(Records excerpted from a collection)
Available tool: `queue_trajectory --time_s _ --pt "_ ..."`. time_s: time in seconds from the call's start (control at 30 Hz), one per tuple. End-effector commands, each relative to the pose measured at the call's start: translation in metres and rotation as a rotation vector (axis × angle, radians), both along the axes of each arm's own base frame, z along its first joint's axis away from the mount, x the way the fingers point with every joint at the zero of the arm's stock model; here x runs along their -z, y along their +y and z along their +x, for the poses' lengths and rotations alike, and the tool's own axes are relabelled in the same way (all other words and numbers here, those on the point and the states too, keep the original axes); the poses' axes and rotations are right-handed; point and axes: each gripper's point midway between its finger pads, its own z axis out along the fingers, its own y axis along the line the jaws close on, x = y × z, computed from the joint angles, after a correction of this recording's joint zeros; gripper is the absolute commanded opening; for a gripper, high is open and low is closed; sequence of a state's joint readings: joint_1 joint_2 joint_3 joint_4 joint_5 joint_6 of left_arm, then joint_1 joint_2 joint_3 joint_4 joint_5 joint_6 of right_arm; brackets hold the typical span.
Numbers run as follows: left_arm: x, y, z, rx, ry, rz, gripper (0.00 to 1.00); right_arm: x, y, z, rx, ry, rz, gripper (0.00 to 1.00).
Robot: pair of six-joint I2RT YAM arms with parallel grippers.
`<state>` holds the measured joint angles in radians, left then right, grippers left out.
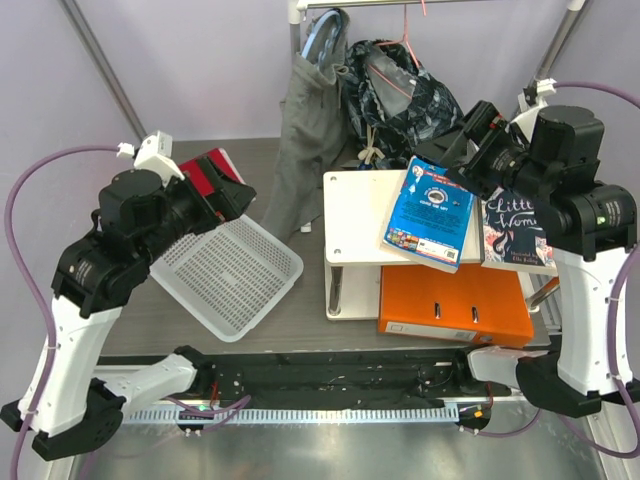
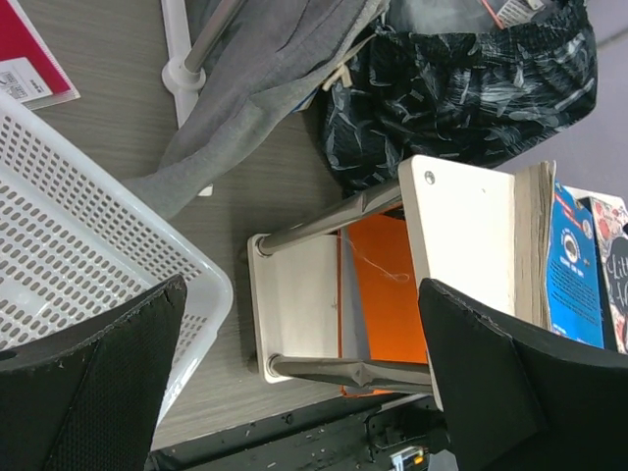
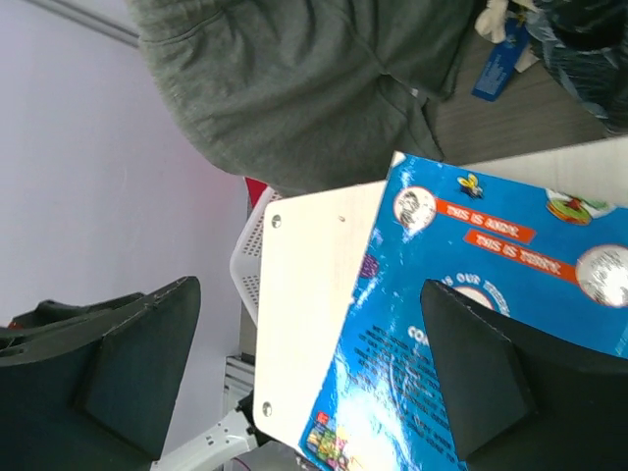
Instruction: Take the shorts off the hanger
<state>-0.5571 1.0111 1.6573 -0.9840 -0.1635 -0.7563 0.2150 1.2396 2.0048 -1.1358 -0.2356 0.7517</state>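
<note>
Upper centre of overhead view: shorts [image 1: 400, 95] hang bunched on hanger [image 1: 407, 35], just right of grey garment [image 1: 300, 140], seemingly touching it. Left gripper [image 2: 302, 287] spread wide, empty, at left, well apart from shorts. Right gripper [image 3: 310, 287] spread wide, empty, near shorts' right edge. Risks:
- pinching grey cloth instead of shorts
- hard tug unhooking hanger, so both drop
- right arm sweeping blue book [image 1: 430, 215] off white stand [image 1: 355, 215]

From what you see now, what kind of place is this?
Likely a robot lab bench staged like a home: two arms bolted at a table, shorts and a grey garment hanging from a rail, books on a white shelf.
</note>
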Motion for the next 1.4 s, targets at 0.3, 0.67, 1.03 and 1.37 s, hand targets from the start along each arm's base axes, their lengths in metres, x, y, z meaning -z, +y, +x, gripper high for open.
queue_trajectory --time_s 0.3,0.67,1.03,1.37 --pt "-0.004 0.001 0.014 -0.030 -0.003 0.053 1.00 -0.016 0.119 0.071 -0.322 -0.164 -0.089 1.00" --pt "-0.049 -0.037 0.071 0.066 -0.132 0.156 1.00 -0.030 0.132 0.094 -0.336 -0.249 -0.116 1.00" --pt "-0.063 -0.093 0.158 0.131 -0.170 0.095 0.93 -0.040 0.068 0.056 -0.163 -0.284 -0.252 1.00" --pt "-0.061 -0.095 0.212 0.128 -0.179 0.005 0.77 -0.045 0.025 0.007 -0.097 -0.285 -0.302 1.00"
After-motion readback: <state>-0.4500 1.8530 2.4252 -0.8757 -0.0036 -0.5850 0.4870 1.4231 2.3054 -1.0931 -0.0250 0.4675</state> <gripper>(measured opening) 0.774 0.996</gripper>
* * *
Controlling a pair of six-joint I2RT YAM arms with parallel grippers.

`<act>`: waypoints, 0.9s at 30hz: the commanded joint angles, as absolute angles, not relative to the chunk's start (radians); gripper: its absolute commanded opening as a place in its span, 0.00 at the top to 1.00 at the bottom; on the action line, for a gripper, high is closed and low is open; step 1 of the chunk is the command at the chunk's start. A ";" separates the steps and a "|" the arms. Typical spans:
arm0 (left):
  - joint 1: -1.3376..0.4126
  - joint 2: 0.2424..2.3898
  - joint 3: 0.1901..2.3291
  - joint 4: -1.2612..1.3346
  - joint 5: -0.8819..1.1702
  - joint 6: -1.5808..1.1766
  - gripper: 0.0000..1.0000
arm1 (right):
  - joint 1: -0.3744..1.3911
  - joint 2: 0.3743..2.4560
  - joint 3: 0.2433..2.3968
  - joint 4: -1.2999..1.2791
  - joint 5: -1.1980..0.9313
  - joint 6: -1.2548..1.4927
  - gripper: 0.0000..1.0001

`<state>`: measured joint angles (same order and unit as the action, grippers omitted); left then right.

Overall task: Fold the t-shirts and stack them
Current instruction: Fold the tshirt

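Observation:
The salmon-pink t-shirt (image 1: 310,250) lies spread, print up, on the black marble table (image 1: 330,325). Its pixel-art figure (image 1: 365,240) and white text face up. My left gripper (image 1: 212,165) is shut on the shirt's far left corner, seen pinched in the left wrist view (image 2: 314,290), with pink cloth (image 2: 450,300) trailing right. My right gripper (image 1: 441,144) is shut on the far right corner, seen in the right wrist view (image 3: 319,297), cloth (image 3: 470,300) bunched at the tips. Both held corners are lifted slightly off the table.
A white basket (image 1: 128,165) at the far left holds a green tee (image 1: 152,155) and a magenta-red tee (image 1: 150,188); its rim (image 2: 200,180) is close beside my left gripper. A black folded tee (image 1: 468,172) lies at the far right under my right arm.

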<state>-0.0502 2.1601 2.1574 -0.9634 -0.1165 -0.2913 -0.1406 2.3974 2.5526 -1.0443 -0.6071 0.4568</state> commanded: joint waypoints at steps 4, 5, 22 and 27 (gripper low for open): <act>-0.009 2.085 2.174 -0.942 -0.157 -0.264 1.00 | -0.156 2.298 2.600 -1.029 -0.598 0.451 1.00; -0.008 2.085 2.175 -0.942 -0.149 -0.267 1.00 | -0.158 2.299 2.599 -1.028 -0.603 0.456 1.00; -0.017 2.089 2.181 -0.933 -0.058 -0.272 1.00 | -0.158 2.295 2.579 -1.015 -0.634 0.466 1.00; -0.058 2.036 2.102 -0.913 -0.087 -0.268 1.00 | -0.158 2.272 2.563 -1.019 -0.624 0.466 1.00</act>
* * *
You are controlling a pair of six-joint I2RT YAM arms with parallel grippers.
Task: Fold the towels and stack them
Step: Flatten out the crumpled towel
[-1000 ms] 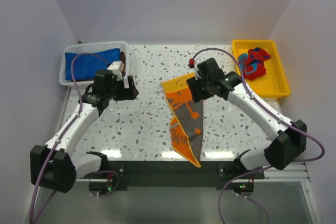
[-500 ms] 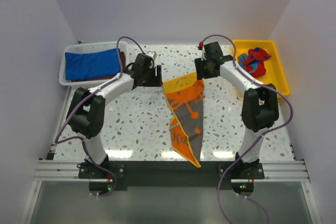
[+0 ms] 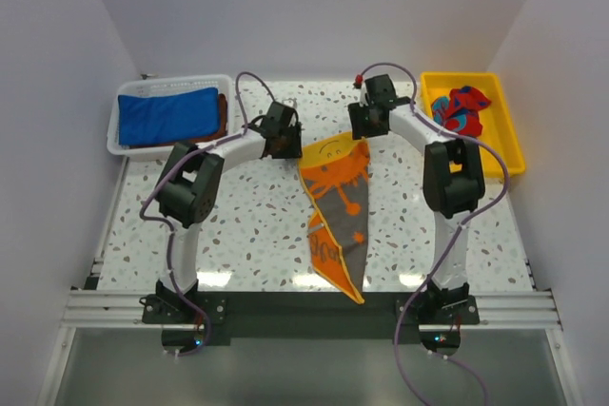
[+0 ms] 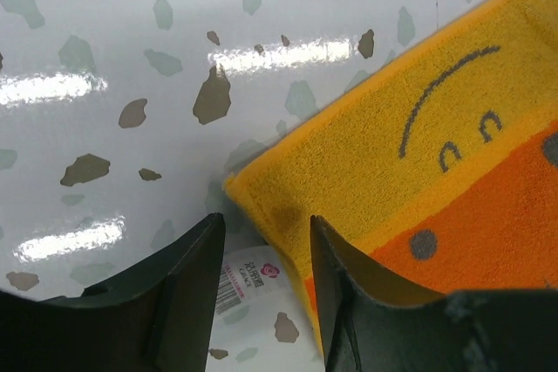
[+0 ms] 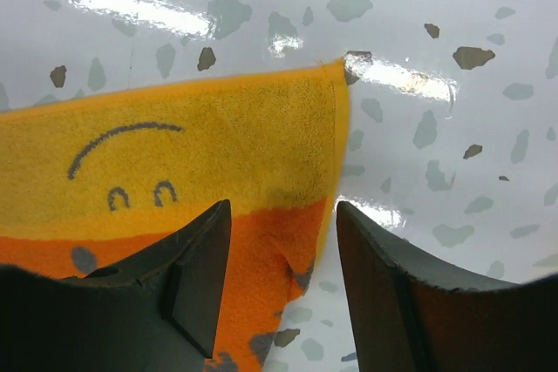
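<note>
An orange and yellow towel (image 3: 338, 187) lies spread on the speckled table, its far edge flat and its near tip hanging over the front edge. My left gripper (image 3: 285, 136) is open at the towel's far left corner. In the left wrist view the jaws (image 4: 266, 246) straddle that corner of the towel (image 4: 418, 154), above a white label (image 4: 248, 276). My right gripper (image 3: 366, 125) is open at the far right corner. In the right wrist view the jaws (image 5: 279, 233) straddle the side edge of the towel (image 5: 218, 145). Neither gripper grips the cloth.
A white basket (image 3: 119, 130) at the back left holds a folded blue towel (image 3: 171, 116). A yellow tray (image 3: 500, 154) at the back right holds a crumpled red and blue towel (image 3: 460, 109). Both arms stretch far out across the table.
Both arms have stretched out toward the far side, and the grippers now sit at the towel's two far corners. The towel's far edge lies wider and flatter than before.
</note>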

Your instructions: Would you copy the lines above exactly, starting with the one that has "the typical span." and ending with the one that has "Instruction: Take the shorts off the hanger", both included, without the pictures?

Solution below:
Available tool: `queue_trajectory --time_s _ --pt "_ ..."`. time_s: time in seconds from the call's start (control at 30 Hz), one per tuple. End-effector commands, each relative to the pose measured at the call's start: translation in metres and rotation as a rotation vector (axis × angle, radians), both along the axes of each arm's own base frame, z along its first joint's axis away from the mount, x the way the fingers point with every joint at the zero of the arm's stock model; here x runs along their -z, y along their +y and z along their +x, for the poses' lengths and rotations alike, and the tool's own axes are relabelled in the same way (all other words and numbers here, those on the point and the states too, keep the original axes); the poses' axes and rotations are right-handed; point and axes: each gripper's point midway between its finger pads, its own z axis out along the fingers, its own y axis along the line the jaws close on, x = y × z, computed from the joint angles, after a correction of this recording's joint zeros; gripper is the absolute commanded opening; for a gripper, high is open and low is closed; sequence of a state's joint readings: joint_1 joint_2 joint_3 joint_4 joint_5 joint_6 of left_arm, then joint_1 joint_2 joint_3 joint_4 joint_5 joint_6 of right_arm; brackets hold the typical span.
Numbers run as follows: left_arm: x, y, z, rx, ry, rz, gripper (0.00 to 1.00); right_arm: x, y, z, rx, ry, rz, gripper (0.00 to 1.00).
Robot: pair of six-joint I2RT YAM arms with parallel grippers.
`<state>` holds the measured joint angles in radians, left then right, grippers left out.
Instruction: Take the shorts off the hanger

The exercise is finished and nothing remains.